Forum: Poser - OFFICIAL


Subject: Locking Library Thumbs : Tip

ScottA opened this issue on Feb 22, 2000 ยท 6 posts


ScottA posted Tue, 22 February 2000 at 4:49 PM

I can't remember if this has been brought up before. But I do remember some of you folks work very hard at making nice Library pics for your figures. And are copying and pasting them after you update a figure to keep your old pic. Well it seems that if you set the thumbnail pic (.rsr) to read-only. The pic is safe. And won't get changed when you edit a figure and resave it with the same name to the library. I was surprised that Poser didn't throw out an error because it couldn't update the thumbnail pic.
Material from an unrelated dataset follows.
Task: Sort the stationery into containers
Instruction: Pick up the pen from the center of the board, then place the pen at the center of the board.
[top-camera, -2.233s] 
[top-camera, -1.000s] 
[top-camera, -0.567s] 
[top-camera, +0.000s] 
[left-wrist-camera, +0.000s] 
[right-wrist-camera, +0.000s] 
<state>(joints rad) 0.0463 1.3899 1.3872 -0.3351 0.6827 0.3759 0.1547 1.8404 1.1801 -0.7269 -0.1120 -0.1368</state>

But it didn't. So if any of you are copying and pasting. Or making backups of the thumbnails. Just set them to read-only. And don't worry about backing them up. Cheers! ScottA iamsba@aol.com


Nance posted Tue, 22 February 2000 at 4:59 PM

Great discovery!


PhilC posted Tue, 22 February 2000 at 5:50 PM

duh I've just been hit with the blinding obvious, so simple when its pointed out to one ..... heheeh thanks ScottA I appreciate the tip.


Traveler posted Tue, 22 February 2000 at 7:40 PM

Excellent, you just saved me some serious time :) -Trav


bloodsong posted Tue, 22 February 2000 at 7:44 PM

OH!!!! yeah, cool! hey, but wait... does this mess things up if you load a new geometry for the figure? you know, usually you have to delete all the rsrs when you do that.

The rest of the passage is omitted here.